You are viewing a plain text version of this content. The canonical link for it is here.
Posted to dev@pdfbox.apache.org by Ad...@swmc.com on 2010/08/18 21:36:50 UTC

Parsing issues & duplicate objects

I'm trying to find some solution to the problem of documents which have 
multiple objects with the same object ID and revision number.  I have some 
documents which cause NPE and hence the documents can not be merged.  I 
realize these are out of spec, but when the files are opened with Adobe 
Reader, they are rendered just fine.  So (non-technical) people figure if 
Adobe Reader can read it, why can't our software deal with it?

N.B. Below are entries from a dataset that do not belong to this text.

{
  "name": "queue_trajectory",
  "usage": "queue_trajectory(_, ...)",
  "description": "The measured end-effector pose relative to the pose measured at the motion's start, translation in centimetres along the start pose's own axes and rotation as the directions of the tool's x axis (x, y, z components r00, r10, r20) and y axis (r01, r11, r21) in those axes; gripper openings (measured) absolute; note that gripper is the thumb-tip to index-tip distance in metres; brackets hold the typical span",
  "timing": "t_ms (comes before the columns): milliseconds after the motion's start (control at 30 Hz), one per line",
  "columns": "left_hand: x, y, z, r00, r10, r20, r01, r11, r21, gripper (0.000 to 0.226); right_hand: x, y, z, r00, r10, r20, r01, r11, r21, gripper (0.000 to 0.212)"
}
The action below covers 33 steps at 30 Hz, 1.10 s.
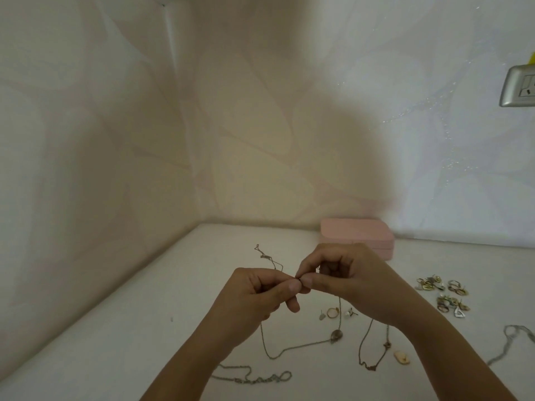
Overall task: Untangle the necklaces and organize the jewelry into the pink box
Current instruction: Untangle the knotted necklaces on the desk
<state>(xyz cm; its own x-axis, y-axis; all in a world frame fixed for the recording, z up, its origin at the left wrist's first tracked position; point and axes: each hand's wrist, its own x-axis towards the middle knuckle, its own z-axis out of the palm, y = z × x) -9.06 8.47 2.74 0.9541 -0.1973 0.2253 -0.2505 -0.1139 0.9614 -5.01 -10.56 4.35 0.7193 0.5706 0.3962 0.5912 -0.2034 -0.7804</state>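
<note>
Both hands, left hand (262, 290) and right hand (344, 277), pinch a tangled necklace chain (269, 260) together above the bench (173, 299), pink box (357, 233) closed at its far edge.

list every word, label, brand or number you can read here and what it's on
None: no readable text anywhere in this view.
pink box: plain lid and side, no label or brand showing.
wall socket: only dark marks on its plate, no lettering to be made out.
necklace chain pinched by the left hand and right hand: no tag seen.
earrings: too small to show any stamp.
</note>
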Motion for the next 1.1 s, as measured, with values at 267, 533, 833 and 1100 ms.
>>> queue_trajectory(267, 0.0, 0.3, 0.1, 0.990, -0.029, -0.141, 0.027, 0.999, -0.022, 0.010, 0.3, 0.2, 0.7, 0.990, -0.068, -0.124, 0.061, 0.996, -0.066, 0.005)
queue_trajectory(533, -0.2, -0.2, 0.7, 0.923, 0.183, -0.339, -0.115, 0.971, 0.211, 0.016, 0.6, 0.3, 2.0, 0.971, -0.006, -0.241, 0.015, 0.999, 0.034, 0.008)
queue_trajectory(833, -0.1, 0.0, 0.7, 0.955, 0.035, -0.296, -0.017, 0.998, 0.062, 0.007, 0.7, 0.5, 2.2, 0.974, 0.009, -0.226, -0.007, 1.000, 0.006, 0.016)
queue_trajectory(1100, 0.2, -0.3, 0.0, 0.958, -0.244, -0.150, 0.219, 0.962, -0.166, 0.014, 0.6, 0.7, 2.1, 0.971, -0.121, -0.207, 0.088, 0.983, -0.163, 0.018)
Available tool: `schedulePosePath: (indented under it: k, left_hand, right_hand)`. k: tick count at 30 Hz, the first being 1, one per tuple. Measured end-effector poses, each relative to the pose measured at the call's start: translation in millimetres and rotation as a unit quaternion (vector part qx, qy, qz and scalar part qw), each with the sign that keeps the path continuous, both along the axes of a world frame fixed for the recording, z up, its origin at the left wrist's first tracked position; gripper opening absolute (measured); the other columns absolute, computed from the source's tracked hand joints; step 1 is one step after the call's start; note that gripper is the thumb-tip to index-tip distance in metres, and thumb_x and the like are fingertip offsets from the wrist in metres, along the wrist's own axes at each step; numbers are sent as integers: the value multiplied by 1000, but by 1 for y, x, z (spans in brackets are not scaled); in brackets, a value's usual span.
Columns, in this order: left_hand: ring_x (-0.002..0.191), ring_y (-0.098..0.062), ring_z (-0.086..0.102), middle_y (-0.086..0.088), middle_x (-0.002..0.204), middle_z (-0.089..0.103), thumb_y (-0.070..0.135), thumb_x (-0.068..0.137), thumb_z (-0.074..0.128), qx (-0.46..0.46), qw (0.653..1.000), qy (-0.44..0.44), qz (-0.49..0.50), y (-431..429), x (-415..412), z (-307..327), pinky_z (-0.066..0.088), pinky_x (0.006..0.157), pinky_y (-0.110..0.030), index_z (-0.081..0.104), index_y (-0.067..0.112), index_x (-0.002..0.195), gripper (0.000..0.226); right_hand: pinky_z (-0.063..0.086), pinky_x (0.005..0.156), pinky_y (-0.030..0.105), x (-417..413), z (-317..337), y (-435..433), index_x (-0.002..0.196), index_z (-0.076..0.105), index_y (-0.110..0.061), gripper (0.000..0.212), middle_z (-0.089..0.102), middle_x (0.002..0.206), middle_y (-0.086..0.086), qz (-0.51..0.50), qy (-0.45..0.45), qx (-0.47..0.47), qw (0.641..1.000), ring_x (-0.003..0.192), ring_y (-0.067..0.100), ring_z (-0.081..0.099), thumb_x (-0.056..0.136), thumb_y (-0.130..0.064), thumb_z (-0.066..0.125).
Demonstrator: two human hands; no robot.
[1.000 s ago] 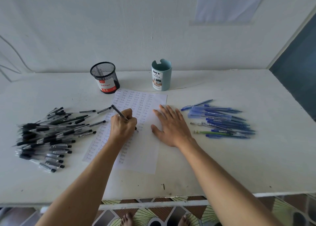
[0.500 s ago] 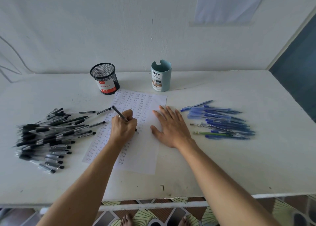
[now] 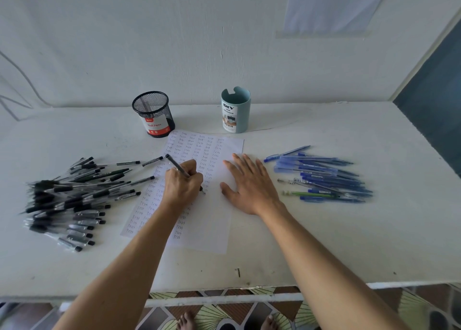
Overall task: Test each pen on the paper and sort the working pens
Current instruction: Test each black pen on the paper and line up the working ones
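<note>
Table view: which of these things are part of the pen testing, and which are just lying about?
In use: pen in left hand; right hand flat on paper; black pens; blue pens; likely mesh cup and teal cup.
Just there: wall sheet; dark speck.

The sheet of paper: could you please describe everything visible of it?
The paper is one white sheet lying flat on the table, slightly skewed, covered in columns of small handwritten "test" marks, its lower right part blank. The right hand lies flat across its right edge; the left hand holds a black pen tip-down on it.
</note>
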State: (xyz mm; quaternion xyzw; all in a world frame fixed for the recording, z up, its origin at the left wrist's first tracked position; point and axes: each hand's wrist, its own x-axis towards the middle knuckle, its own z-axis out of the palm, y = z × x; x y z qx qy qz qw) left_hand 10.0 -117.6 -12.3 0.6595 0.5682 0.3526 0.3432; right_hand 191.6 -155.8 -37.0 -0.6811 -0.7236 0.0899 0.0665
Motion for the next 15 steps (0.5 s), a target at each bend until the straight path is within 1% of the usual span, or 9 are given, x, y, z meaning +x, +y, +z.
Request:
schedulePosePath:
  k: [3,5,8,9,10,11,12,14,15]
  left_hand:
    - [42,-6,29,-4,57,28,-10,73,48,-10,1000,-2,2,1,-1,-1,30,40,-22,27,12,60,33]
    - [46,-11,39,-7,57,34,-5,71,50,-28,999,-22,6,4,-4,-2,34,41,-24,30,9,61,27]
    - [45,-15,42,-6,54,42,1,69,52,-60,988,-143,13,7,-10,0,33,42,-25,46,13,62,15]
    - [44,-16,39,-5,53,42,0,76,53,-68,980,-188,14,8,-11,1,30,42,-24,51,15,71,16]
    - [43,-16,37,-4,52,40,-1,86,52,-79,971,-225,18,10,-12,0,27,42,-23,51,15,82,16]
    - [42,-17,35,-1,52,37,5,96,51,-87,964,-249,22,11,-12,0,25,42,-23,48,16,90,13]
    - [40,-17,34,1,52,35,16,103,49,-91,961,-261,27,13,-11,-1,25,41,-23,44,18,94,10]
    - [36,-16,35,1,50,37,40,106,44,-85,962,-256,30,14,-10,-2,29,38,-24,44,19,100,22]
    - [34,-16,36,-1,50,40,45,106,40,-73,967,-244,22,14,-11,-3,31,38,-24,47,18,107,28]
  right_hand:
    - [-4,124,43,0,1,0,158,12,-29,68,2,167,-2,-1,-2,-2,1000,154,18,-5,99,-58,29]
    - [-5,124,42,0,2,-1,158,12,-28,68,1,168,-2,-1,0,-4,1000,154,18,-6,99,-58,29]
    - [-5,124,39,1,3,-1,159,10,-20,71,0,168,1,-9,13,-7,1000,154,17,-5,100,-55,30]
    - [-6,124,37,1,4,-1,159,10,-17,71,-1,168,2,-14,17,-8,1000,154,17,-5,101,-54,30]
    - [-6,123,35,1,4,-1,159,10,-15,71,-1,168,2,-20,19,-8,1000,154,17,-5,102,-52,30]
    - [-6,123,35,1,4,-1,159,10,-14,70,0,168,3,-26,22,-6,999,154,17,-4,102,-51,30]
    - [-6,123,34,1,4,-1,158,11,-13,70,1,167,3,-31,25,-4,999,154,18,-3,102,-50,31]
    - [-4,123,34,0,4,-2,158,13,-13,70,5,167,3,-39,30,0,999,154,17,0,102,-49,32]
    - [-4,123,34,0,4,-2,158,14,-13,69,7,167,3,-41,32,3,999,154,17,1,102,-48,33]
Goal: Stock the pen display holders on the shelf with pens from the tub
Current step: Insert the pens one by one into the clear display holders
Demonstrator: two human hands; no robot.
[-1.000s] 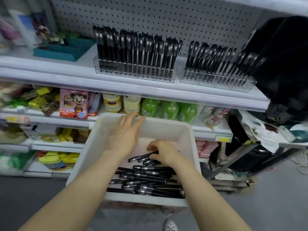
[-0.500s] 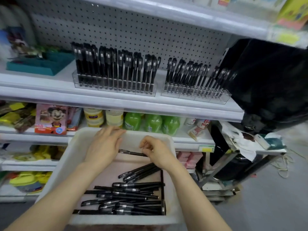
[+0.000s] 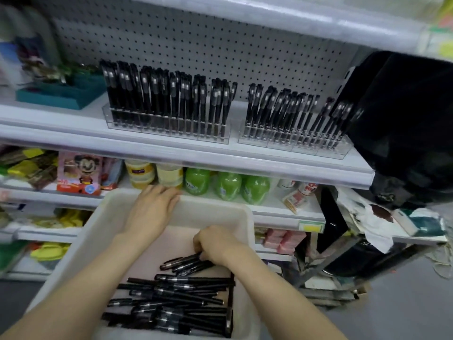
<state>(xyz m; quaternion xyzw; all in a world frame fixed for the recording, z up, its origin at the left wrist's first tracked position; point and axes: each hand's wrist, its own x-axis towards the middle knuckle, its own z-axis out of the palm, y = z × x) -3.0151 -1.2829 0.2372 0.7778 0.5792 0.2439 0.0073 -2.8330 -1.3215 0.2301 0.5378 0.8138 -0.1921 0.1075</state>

I found some code in COSObject::setObject() which seems to take a crack at 
solving this, but it's all commented out.  I uncommented it hoping it 
would magically solve my problems, but there was no such luck.  Does 
anyone know who wrote that code so I can collaborate with them (SVN 
history didn't have anything)?

According to Neil[1], the best thing to do would be to rewrite the parser. 
 I'm not beyond rewriting the parser if that will solve my issue.  But I 
need to understand how it currently works and how it should work before I 
can take on something like that.  I noticed that section 7.5.5 (File 
Trailer) of the PDF spec says "Conforming readers should read a PDF file 
from its end." and I'm pretty sure PDFParser::parse() doesn't do that.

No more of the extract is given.